## Assigned task
Without the pictures, repeat all of the data exactly as it appears below.

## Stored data
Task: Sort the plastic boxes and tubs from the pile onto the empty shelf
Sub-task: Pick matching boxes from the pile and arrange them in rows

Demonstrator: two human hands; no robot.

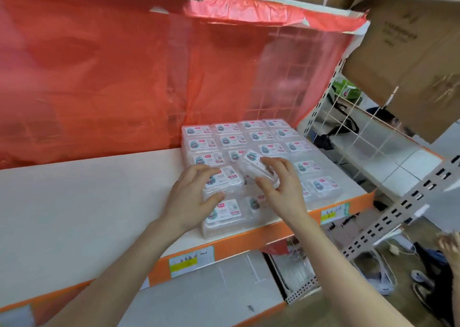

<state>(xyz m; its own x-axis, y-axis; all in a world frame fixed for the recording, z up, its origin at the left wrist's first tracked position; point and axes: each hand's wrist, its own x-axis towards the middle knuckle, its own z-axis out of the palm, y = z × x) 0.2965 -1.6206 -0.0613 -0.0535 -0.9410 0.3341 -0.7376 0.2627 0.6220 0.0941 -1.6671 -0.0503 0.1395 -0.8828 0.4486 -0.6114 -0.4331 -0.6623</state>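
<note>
Here the tilted box (252, 161), clear plastic with a printed label, is raised at an angle over the front middle of the block of boxes (261, 137), pinched between the fingers and thumb of the right hand (281, 189). Just left of it, atop the block, the left hand (191, 197) curls round a flat box (230, 177). Under the block lies the white shelf (74, 202); behind the block hangs a red plastic sheet (99, 65).
</note>
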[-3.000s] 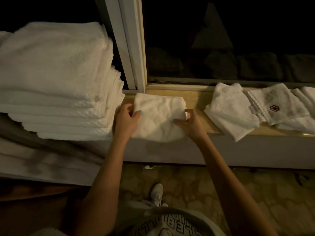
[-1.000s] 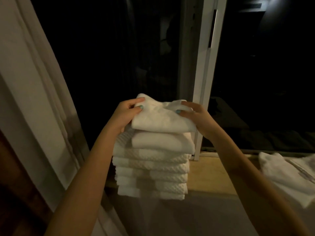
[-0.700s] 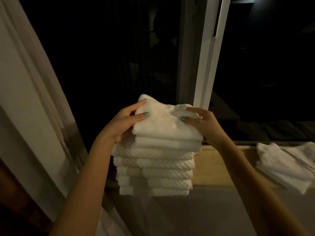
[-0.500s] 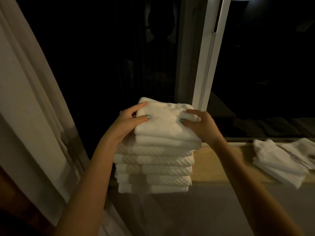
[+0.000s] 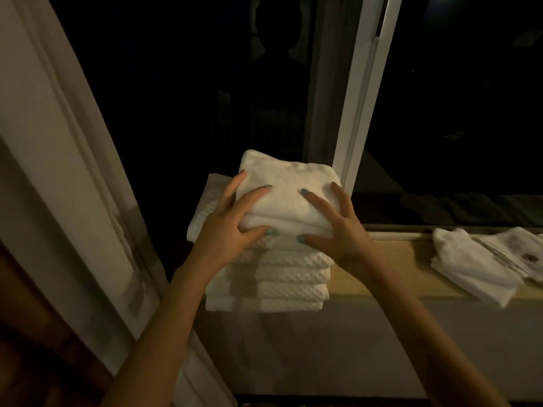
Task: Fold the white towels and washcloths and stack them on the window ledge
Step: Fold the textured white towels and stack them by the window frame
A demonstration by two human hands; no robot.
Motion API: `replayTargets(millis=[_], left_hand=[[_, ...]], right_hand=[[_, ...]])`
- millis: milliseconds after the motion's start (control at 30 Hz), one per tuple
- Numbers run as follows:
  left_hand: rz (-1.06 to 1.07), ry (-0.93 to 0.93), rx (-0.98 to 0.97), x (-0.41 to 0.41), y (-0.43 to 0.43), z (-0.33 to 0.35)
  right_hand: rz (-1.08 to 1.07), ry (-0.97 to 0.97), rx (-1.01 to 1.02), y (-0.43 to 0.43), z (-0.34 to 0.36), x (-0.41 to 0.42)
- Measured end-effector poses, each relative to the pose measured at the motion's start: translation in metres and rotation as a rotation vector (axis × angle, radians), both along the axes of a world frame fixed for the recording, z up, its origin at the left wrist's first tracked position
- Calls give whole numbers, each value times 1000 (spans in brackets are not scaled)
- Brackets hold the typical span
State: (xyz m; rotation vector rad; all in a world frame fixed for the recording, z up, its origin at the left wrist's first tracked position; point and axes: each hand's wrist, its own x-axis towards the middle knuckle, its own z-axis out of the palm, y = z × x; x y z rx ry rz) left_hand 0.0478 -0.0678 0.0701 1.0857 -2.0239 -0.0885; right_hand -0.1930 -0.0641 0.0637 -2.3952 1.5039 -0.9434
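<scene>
A tall stack of folded white towels (image 5: 276, 277) stands on the wooden window ledge (image 5: 390, 274). On top of it lies a folded white washcloth (image 5: 288, 189). My left hand (image 5: 232, 221) rests on the washcloth's left near corner with fingers spread, thumb at the front edge. My right hand (image 5: 335, 224) lies flat on its right near corner, fingers apart. Neither hand closes around the cloth. Further right on the ledge lie loose white washcloths (image 5: 482, 265), one with a small dark emblem.
A white window frame post (image 5: 361, 113) rises just behind the stack's right side. A pale curtain (image 5: 58, 160) hangs at the left. Dark glass fills the back. The grey wall (image 5: 338, 348) drops below the ledge.
I lifted the folded washcloth from the ledge onto the towel stack. In the last half second my hands opened and flattened on top of it, pressing it down.
</scene>
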Motion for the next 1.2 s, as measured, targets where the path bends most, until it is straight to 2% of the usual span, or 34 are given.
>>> replayTargets(millis=[100,200,333,500,667,733,833,933,1000,1100,1200], left_hand=[[49,-112,-25,1,-3,5],[75,-177,39,2,-12,14],[61,-92,69,2,-32,31],[82,-69,-109,-1,-54,46],[50,-112,-82,8,-39,8],[28,-73,-92,14,-32,1],[14,-3,6,20,-30,5],[120,24,45,21,-29,15],[178,89,17,16,-31,32],[159,23,107,-1,-50,57],[33,-123,302,-12,-71,60]], right_hand=[[0,1,-50,-5,0,3],[-33,-22,-139,-17,8,7],[8,-83,-241,-33,13,12],[-35,-115,-329,-52,31,12],[85,-22,-223,-43,7,1],[86,-14,-228,-35,6,0],[80,4,-164,-32,17,4],[117,-63,-50,-31,23,5],[111,-140,-49,-32,29,3],[14,-179,11,-43,51,2],[72,98,50,-60,63,5]])
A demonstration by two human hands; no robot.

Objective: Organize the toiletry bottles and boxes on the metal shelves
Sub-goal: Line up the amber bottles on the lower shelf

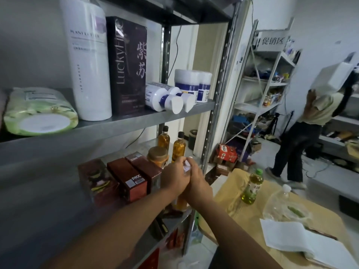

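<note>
Orange bottle [180,203] is gripped by both hands at the front right corner of the lower shelf [172,223], upright. Its white cap is seen between the fingers and orange liquid shows below the palms. Whether its base is set on the shelf cannot be told.

Left hand [172,177]: fingers curled round the bottle's upper part, a closed wrap.
Right hand [199,184]: wrapped round the same bottle from the other side and pressed against the left hand.

Lower shelf, left of the hands: patterned box [99,181], then two red boxes [128,179] side by side, touching. Behind them a jar [157,155] with a brown lid is seen, and two amber bottles [179,144] with black caps stand upright at the back.

Upper shelf [116,126], left to right:
- wipes pack [38,111], lying flat
- white bottle [89,70], tall and upright
- dark box [128,70], upright, just beside the white bottle
- pump bottles [163,96], laid on their sides with pumps towards the front
- tubs [192,84], white and blue, upright behind the pump bottles

Right of the rack, a table [233,187] with a yellow cover is seen. On it are a green bottle [252,187], a clear bottle [281,199] and papers [303,241]. In the background a white carton [334,76] is held up by another person [307,123] at a second rack.
</note>
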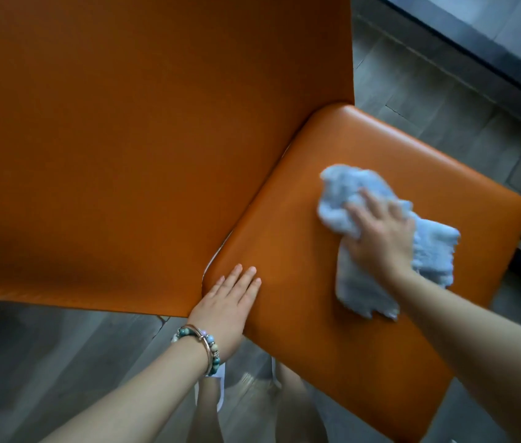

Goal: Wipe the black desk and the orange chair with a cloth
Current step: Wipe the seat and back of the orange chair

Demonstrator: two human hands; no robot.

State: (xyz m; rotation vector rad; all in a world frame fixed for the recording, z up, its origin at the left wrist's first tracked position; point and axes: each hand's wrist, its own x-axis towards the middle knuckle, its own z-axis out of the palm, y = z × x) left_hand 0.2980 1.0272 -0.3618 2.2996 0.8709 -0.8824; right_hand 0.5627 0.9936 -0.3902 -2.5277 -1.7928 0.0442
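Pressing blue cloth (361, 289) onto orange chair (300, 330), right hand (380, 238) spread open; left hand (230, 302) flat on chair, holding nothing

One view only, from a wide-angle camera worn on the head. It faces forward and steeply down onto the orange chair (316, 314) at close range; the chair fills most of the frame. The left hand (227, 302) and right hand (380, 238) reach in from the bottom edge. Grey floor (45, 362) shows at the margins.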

## Result below
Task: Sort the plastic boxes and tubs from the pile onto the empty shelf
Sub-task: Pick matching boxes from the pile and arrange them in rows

Demonstrator: two human hands; no robot.


<state>(xyz m; its own x-axis, y-axis; all in a world frame fixed for the recording, z up, its origin at the left wrist's first tracked position; point and axes: each hand's wrist, its own x-axis towards the middle knuckle, its own z-axis out of the palm, y = z × x) 0.2965 -1.6206 -0.0613 -0.0535 -0.9410 0.3341 -0.7376 0.2627 0.6220 0.0941 -1.6671 -0.0503 0.1395 -0.8828 0.4486 -0.6114 -0.4331 -0.6623</state>
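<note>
Here the tilted box (252, 161), clear plastic with a printed label, is raised at an angle over the front middle of the block of boxes (261, 137), pinched between the fingers and thumb of the right hand (281, 189). Just left of it, atop the block, the left hand (191, 197) curls round a flat box (230, 177). Under the block lies the white shelf (74, 202); behind the block hangs a red plastic sheet (99, 65).
</note>
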[-3.000s] 
[-1.000s] 
[-0.700s] 
[-0.500s] 
[+0.000s] 
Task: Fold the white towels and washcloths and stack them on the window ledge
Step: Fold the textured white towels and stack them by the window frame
A demonstration by two human hands; no robot.
Motion API: `replayTargets(millis=[_], left_hand=[[_, ...]], right_hand=[[_, ...]])`
- millis: milliseconds after the motion's start (control at 30 Hz), one per tuple
- Numbers run as follows:
  left_hand: rz (-1.06 to 1.07), ry (-0.93 to 0.93), rx (-0.98 to 0.97), x (-0.41 to 0.41), y (-0.43 to 0.43), z (-0.33 to 0.35)
  right_hand: rz (-1.08 to 1.07), ry (-0.97 to 0.97), rx (-1.01 to 1.02), y (-0.43 to 0.43), z (-0.34 to 0.36), x (-0.41 to 0.42)
- Measured end-effector poses, each relative to the pose measured at the motion's start: translation in metres and rotation as a rotation vector (axis × angle, radians), both along the axes of a world frame fixed for the recording, z up, its origin at the left wrist's first tracked position
- Calls give whole numbers, each value times 1000 (spans in brackets are not scaled)
- Brackets hold the typical span
State: (xyz m; rotation vector rad; all in a world frame fixed for the recording, z up, its origin at the left wrist's first tracked position; point and axes: each hand's wrist, its own x-axis towards the middle knuckle, its own z-axis out of the palm, y = z × x; x y z rx ry rz) left_hand 0.0478 -0.0678 0.0701 1.0857 -2.0239 -0.0885; right_hand -0.1930 -0.0641 0.0637 -2.3952 1.5039 -0.9434
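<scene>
A tall stack of folded white towels (image 5: 276, 277) stands on the wooden window ledge (image 5: 390, 274). On top of it lies a folded white washcloth (image 5: 288, 189). My left hand (image 5: 232, 221) rests on the washcloth's left near corner with fingers spread, thumb at the front edge. My right hand (image 5: 335, 224) lies flat on its right near corner, fingers apart. Neither hand closes around the cloth. Further right on the ledge lie loose white washcloths (image 5: 482, 265), one with a small dark emblem.
A white window frame post (image 5: 361, 113) rises just behind the stack's right side. A pale curtain (image 5: 58, 160) hangs at the left. Dark glass fills the back. The grey wall (image 5: 338, 348) drops below the ledge.
I lifted the folded washcloth from the ledge onto the towel stack. In the last half second my hands opened and flattened on top of it, pressing it down.
</scene>
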Motion for the next 1.2 s, as measured, targets where the path bends most, until it is straight to 2% of the usual span, or 34 are given.
>>> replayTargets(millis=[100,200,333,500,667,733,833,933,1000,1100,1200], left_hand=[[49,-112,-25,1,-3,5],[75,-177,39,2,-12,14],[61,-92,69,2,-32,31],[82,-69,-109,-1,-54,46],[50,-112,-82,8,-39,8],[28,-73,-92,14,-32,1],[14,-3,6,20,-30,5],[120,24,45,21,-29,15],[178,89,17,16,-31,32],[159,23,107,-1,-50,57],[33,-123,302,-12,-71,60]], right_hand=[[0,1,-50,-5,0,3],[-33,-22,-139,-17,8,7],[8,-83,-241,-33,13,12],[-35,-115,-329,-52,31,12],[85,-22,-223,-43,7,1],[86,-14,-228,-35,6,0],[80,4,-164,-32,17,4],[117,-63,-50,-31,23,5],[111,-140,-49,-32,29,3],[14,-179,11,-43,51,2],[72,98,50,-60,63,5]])
A demonstration by two human hands; no robot.

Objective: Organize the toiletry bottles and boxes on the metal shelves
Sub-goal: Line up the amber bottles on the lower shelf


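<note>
Orange bottle [180,203] is gripped by both hands at the front right corner of the lower shelf [172,223], upright. Its white cap is seen between the fingers and orange liquid shows below the palms. Whether its base is set on the shelf cannot be told.

Left hand [172,177]: fingers curled round the bottle's upper part, a closed wrap.
Right hand [199,184]: wrapped round the same bottle from the other side and pressed against the left hand.

Lower shelf, left of the hands: patterned box [99,181], then two red boxes [128,179] side by side, touching. Behind them a jar [157,155] with a brown lid is seen, and two amber bottles [179,144] with black caps stand upright at the back.

Upper shelf [116,126], left to right:
- wipes pack [38,111], lying flat
- white bottle [89,70], tall and upright
- dark box [128,70], upright, just beside the white bottle
- pump bottles [163,96], laid on their sides with pumps towards the front
- tubs [192,84], white and blue, upright behind the pump bottles

Right of the rack, a table [233,187] with a yellow cover is seen. On it are a green bottle [252,187], a clear bottle [281,199] and papers [303,241]. In the background a white carton [334,76] is held up by another person [307,123] at a second rack.
</note>
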
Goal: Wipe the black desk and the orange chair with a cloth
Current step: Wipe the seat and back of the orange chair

Demonstrator: two human hands; no robot.

State: (xyz m; rotation vector rad; all in a world frame fixed for the recording, z up, its origin at the left wrist's first tracked position; point and axes: each hand's wrist, its own x-axis towards the middle knuckle, its own z-axis out of the palm, y = z × x) left_hand 0.2980 1.0272 -0.3618 2.2996 0.8709 -0.8824; right_hand 0.5627 0.9936 -0.3902 -2.5277 -1.7928 0.0442
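Pressing blue cloth (361, 289) onto orange chair (300, 330), right hand (380, 238) spread open; left hand (230, 302) flat on chair, holding nothing

One view only, from a wide-angle camera worn on the head. It faces forward and steeply down onto the orange chair (316, 314) at close range; the chair fills most of the frame. The left hand (227, 302) and right hand (380, 238) reach in from the bottom edge. Grey floor (45, 362) shows at the margins.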

Above is the complete output.